Obesity in South Africa

Obese Man
Obese Man

Personally I would estimate that a far higher percentage of South Africans are overweight and as time passes I am noticing an alarming amount of young children who are becoming obese.

Sure, we have always had some “fatty” children running around but I am not talking about just slightly overweight kids, I am talking about children who are sometimes pre-school and who are morbidly obese.

What is causing the trend in obesity?

While there are a million factors contributing to obesity in S.A and the rest of the world there are some factors that are easier to control than others.

1) Fast Foods

It is a well known fact that wherever the popular American fast food outlets appear in the world then obesity seems to follow. These fast food chains have popularised unhealthy eating and have provided a simple solution to the housewives problem of providing food to the family.

Children are a major part of the new trend towards fast foods and as a result the unscrupulous marketing of these unhealthy foods is often targetted at children. Where the children wish to go the parents follow. Kiddie meals supplemented with a “cool” toy that every kid must collect ensures that these families return on a regular basis.

Dr Van Der Merwe has gone as far as to suggest that the government should impose a tax on unhealthy fast foods similar to the “Sin Tax” imposed on cigarettes and alcohol.

2) Soft Drinks

Water has become so uncool!
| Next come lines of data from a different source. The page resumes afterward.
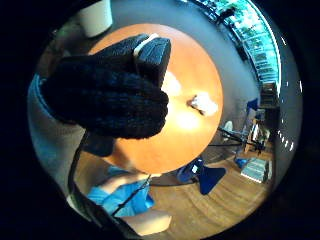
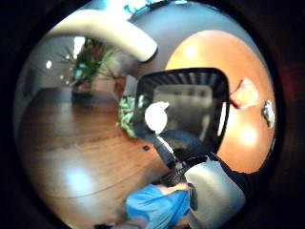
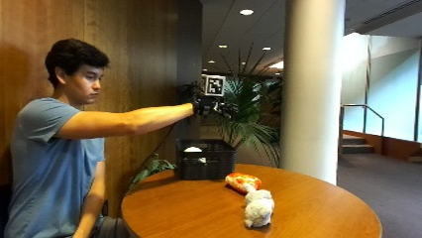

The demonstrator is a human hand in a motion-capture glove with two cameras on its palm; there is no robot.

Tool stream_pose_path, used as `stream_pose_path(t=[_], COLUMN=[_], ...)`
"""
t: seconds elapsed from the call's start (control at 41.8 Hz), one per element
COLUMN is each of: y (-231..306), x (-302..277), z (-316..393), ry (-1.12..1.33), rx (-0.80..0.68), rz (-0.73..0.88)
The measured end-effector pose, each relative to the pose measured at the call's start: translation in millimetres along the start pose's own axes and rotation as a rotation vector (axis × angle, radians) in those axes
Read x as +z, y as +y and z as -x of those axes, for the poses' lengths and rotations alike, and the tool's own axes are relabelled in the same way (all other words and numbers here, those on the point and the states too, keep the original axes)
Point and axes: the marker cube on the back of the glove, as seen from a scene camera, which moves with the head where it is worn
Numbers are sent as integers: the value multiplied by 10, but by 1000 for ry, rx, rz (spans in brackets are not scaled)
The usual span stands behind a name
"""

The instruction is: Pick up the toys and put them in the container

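Outside view. Right hand (image 3: 210, 105) raised at the end of an outstretched arm, upper centre of frame, directly above the black basket (image 3: 204, 159), well clear of it. I cannot tell the state of the fingers from here. The basket stands at the back edge of the round wooden worktop (image 3: 316, 208); a white toy (image 3: 193, 149) shows just above its rim. Two toys remain on the worktop at lower centre: an orange-and-white plush (image 3: 242, 181) and, touching it on the near side, a white fluffy plush (image 3: 258, 208).

Handling estimate: both look soft, light, compressible and not fragile. The fuzzy nap should not slip. Best hold is probably round the thick middle of the body, fingers closing from above.

Little-finger-side palm view. The gloved fingers (image 1: 107, 97) fill centre left, curled in on themselves with nothing visible between them; hand reads as clenched and empty, though part of the palm is hidden. The white plush (image 1: 204, 104) lies on the worktop (image 1: 195, 60), centre right.

Thumb-side palm view. The basket (image 2: 183, 109) sits centre frame, open mouth towards the camera, a white object (image 2: 156, 117) inside. The orange plush (image 2: 244, 93) lies on the worktop (image 2: 209, 50) at right, outside the basket.
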Motion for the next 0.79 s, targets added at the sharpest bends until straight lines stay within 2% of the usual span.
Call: stream_pose_path(t=[0.048, 0.096, 0.263, 0.359, 0.431, 0.527, 0.551, 0.623, 0.671, 0.718, 0.79], y=[-9, -72, -316, -477, -565, -759, -779, -787, -816, -878, -1011], x=[22, 71, 309, 509, 698, 984, 1049, 1247, 1378, 1513, 1746], z=[-134, -269, -657, -953, -1098, -1271, -1281, -1290, -1301, -1294, -1323], ry=[4, 20, 28, 44, 39, 93, 96, 73, 68, 75, 148], rx=[-160, -180, -71, 43, 0, 203, 179, -32, -78, -29, 178], rz=[-8, -9, 8, 12, 22, 48, 56, 81, 98, 114, 134])
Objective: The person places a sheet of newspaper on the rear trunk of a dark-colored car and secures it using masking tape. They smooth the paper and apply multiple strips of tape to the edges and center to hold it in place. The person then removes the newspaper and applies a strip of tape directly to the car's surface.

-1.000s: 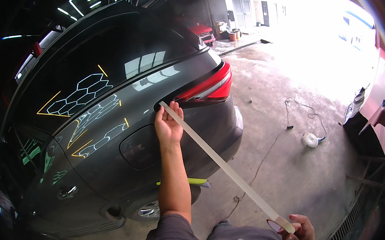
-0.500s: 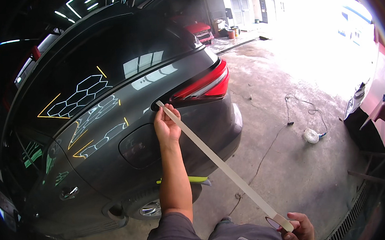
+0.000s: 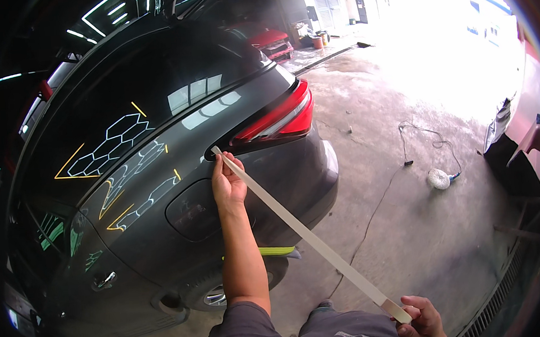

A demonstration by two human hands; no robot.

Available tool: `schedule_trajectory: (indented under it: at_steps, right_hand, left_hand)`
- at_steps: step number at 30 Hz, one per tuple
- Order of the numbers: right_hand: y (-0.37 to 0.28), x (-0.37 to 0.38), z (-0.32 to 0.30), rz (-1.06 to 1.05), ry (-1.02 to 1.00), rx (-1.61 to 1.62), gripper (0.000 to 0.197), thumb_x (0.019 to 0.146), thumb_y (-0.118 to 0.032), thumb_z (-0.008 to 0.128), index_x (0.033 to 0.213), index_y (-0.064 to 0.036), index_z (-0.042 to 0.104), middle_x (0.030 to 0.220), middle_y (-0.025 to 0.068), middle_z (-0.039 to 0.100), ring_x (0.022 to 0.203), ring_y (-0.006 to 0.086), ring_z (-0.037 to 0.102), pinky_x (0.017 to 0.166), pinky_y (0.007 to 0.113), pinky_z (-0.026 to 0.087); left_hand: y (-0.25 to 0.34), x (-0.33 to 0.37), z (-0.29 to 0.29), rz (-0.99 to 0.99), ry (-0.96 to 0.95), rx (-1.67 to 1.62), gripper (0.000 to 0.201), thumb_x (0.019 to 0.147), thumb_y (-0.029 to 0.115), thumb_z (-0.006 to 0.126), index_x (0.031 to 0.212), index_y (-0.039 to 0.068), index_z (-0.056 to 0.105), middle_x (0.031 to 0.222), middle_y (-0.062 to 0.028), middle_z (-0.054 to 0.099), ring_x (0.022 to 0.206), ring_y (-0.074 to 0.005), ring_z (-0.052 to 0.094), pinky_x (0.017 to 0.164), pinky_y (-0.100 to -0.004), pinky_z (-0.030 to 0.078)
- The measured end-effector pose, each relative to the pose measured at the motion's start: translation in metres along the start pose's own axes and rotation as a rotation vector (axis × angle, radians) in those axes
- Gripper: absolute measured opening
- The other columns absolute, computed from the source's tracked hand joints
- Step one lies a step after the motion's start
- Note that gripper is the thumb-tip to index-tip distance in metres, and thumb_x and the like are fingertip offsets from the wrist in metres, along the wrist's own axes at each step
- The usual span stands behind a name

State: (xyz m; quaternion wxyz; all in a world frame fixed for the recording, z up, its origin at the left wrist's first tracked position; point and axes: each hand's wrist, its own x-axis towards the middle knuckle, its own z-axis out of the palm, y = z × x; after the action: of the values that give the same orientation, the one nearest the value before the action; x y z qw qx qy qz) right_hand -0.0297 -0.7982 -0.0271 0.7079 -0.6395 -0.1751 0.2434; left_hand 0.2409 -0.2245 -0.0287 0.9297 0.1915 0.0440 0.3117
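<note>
A long strip of pale masking tape (image 3: pixel 312 240) runs taut between my two hands. My left hand (image 3: pixel 228 182) is closed on its free end, fingers pinching it beside the inner tip of the red tail light (image 3: pixel 285 116). Behind that hand is the dark grey car (image 3: pixel 270 175), its fuel flap (image 3: pixel 188 213) just below and to the left. At the lower right my right hand (image 3: pixel 423 322) is closed round the tape roll (image 3: pixel 398 313), mostly hidden by the fingers and the strip.
A polishing machine with a white fluffy pad (image 3: pixel 438 179) lies on the concrete floor, its cable (image 3: pixel 373 214) trailing toward me. Yellow-green trim (image 3: pixel 277 251) juts out near the rear wheel (image 3: pixel 215 295). Another car body (image 3: pixel 530 131) stands at the right, a floor grate (image 3: pixel 492 303) below it.
My view has shifted slightly, so the car and tail light sit a little further left. Both hands keep their hold; the tape roll is turned more edge-on, its core less visible.
</note>
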Motion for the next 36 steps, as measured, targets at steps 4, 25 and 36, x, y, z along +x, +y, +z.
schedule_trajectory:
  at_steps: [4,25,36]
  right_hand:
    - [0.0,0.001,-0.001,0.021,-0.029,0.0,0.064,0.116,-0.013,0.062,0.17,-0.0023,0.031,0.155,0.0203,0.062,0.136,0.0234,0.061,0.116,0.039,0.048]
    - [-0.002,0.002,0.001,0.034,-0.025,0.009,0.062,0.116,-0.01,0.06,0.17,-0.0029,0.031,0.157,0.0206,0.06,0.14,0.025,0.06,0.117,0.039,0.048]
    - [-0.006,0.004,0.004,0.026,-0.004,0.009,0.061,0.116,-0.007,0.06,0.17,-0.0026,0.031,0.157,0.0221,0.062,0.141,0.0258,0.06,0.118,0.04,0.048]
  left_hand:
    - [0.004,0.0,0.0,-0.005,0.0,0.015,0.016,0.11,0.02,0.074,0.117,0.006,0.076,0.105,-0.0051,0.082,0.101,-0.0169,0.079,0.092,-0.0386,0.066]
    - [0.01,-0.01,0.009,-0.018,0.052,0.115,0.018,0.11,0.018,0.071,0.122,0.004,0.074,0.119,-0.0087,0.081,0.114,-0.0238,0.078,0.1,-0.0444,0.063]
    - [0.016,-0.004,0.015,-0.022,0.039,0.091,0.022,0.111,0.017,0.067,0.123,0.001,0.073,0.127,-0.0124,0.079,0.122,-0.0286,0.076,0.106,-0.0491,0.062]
Why drink water or some other healthy beverage when you can drink a refreshing sugar laden soft drink.  Of course these high sugar refreshments are often supplemented with caffeine so as to cause the user to return regularly for a top up of caffeine.

One 500ml popular brand soft drink was found to contain almost half of the recommended daily allowance of calories. Walking around popular supermarkets and observing the trolleys of shoppers all containing multiple 2 litre bottles of soft drinks indicate just how badly South Africans have become hooked on Soft Drinks.
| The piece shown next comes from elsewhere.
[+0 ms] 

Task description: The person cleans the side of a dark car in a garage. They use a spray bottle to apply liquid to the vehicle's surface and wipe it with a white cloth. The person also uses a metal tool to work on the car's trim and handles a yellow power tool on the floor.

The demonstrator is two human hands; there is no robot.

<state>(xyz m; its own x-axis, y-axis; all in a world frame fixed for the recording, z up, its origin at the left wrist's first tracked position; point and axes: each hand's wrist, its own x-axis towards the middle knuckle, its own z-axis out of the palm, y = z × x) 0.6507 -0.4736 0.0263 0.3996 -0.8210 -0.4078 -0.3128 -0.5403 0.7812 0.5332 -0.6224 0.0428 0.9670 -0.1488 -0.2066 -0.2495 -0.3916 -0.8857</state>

The new “Sugar Tax” that is due to come into force in 2017 is mainly targeted at increasing sugar prices to try and reduce sugar usage by an overweight nation.

3) Lack of exercise

Although I commonly state that you do not need a major exercise program to lose weightyou do need some sort of exercise, such as walking, in order to burn off calories.
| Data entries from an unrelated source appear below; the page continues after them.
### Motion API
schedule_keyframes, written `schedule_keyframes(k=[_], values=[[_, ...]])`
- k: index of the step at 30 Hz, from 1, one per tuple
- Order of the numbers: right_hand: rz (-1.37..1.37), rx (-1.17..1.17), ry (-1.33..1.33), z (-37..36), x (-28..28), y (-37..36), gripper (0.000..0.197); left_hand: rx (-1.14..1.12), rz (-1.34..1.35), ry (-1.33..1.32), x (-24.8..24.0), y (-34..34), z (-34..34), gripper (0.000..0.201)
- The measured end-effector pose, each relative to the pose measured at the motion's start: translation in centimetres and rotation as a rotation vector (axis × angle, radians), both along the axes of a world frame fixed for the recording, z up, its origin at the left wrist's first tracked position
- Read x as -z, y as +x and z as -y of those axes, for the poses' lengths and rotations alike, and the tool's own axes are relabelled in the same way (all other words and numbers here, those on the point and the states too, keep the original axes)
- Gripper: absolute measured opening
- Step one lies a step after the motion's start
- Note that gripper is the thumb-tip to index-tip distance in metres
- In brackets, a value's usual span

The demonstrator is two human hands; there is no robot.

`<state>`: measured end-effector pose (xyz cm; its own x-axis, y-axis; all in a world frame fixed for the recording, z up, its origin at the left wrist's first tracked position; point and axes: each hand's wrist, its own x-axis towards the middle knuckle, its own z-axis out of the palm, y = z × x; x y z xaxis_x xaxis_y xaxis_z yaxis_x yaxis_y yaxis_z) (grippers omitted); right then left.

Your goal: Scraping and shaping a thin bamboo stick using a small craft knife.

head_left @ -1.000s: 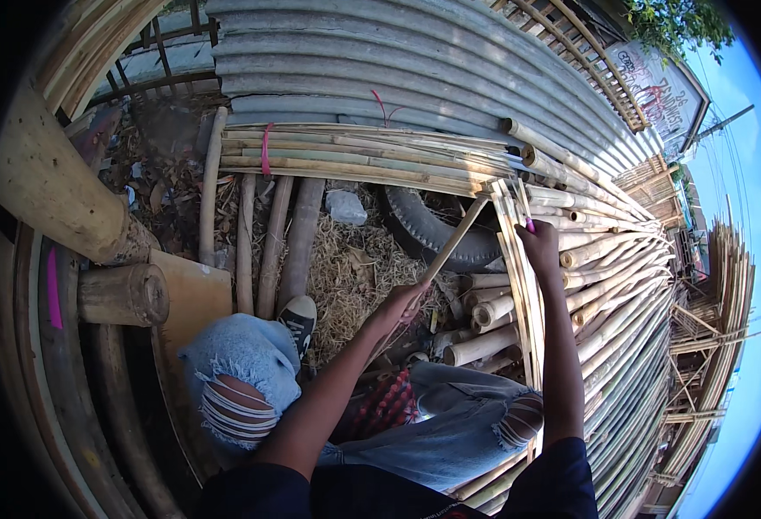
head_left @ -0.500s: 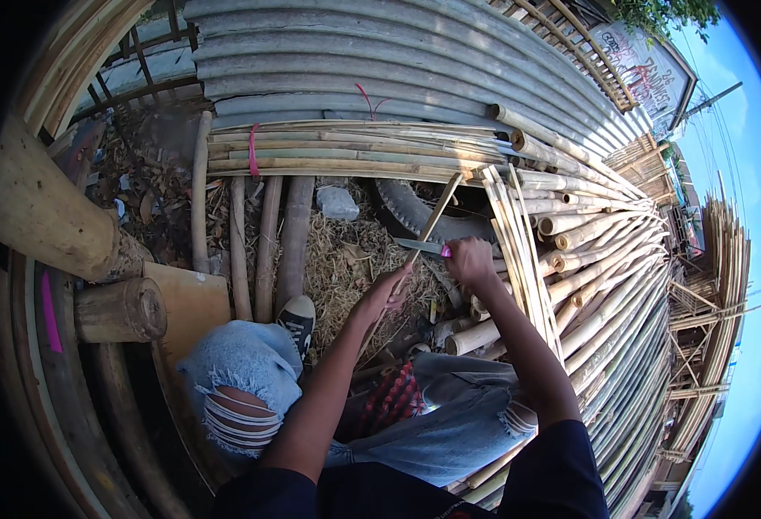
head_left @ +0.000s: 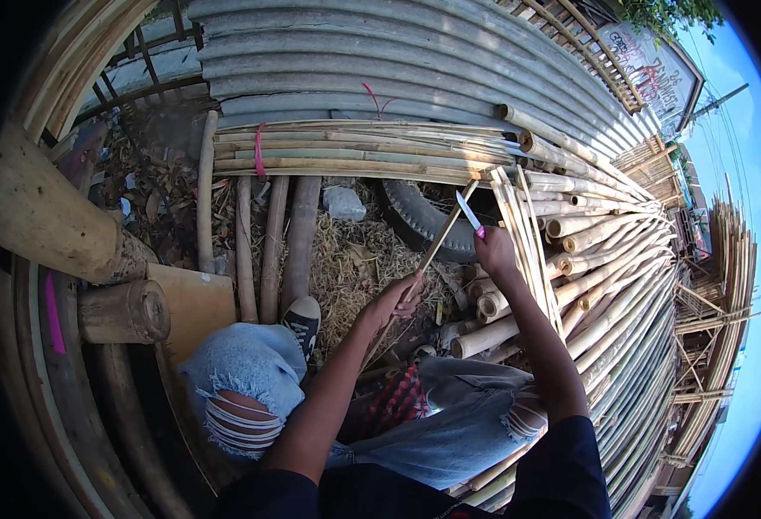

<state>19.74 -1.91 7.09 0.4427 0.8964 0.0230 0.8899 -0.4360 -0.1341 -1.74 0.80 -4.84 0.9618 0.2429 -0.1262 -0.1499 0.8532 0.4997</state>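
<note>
A narrow bamboo strip (head_left: pixel 442 232) slants up and away from my lap, gripped around its lower part by my left hand (head_left: pixel 393 301). My right hand (head_left: pixel 495 250) is closed on the handle of a knife (head_left: pixel 468 213). The pale blade points up and to the left, close beside the strip's far end; whether it touches the strip I cannot tell. Right of the knife, a cluster of split bamboo strips (head_left: pixel 523 242) leans toward me. The lower end of the held strip is partly hidden behind my left hand and arm.
Bamboo slats (head_left: pixel 354 147) tied with pink ribbon lie across poles ahead. A tyre (head_left: pixel 406 227) rests on straw-like shavings (head_left: pixel 346 268). Many bamboo poles (head_left: pixel 605 268) are stacked at right. Corrugated sheeting (head_left: pixel 354 60) stands behind. Thick bamboo (head_left: pixel 52 208) juts in at left.
My right hand has moved up and right along the strip toward its far end. The knife blade has swung from nearly level across the strip to pointing upward.
</note>
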Motion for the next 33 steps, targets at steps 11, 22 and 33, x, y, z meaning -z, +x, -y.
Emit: schedule_keyframes(k=[11, 22, 33], values=[[0.016, -0.389, -0.222, -0.3, 1.8, -4.8, 0.023, 0.029, -0.062, -0.035, 0.8, -1.2, -0.3, 0.048], [-0.129, 0.081, 0.099, -0.5, -6.1, -0.3, 0.029, 0.006, -0.005, -0.037, 0.9, -0.5, 0.3, 0.046], [0.064, -0.022, -0.119, 0.6, -2.7, -1.7, 0.026, -0.194, -0.266, 0.182, -0.3, 1.3, 2.5, 0.043]])
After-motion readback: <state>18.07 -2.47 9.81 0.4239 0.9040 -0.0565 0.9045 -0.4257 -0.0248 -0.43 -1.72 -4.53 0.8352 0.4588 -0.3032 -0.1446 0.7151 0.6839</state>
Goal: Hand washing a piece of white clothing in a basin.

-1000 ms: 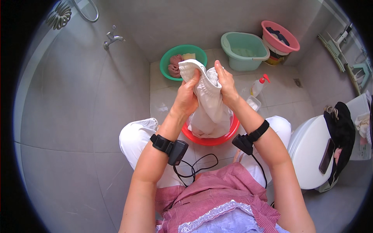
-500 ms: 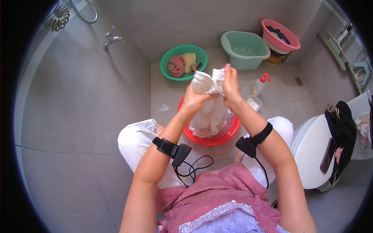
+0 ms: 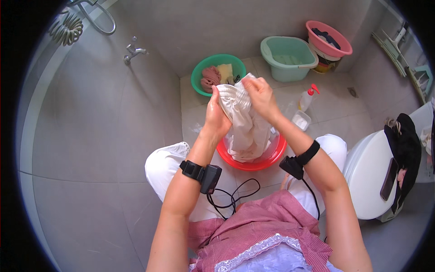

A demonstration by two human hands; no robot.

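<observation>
A wet white garment with a gathered elastic waistband [image 3: 244, 131] hangs from both hands, its lower part down in the red basin [image 3: 251, 167] between my knees. My left hand [image 3: 218, 119] holds the waistband's left side, thumb up along the edge and its other fingers hidden by the cloth. My right hand [image 3: 263, 97] is closed on the waistband's far right part, knuckles up. Beyond the hands stands a green basin [image 3: 196, 80] with a rolled pink cloth [image 3: 210, 78] and a pale yellow cloth [image 3: 224, 72] in it.
Right of the red basin are a pump bottle with a red top [image 3: 306, 98] and a small white tub [image 3: 301, 120]. A mint green tub [image 3: 290, 59] and pink basin [image 3: 333, 40] stand behind. A phone [image 3: 389, 179] and black garment [image 3: 402, 149] lie on the toilet lid [image 3: 364, 181].
My hands have moved apart, spreading the bunched waistband wider. The right hand has turned from an upright, flat pose to a closed grip. The view has shifted slightly.
</observation>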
South Africa is plagued by a very high crime rate and as a result in many circumstances it is no longer safe to walk around. Suitable public transport is a problem that further aggravates the situation.

Children are collected directly from school. It is often preferred that they rather safely watch T.V or play computer games instead of running around outdoors with friends. Adults often have private cars and drive directly to where they wish to go. There is no excess walking such as encountered when using a public transport system.

In short most South Africans very seldom partake in any form of day to day exercise and this is a major contributor to the overweight state of the nation.


The fight against obesity will involve a massive change of lifestyle in South Africa which could well be nearly impossible to achieve. Taxes imposed upon fast food outlets and other accompanying legislation which forces fast food outlets to indicate calorie content of meals provided, may help to control the problem slightly but it is still merely a pin-prick in the ocean.

Legislation to control the sale of popular soft drinks will never happen as these companies provide valuable tax revenue to the government. The streets are unsafe and there is no adequate public transport system available and as a result most familes will continue to lack adequate daily exercise.

Unfortunately is does seem that obesity problem in South Africa is going to continue to grow out of control as it has done in countries such as the USA.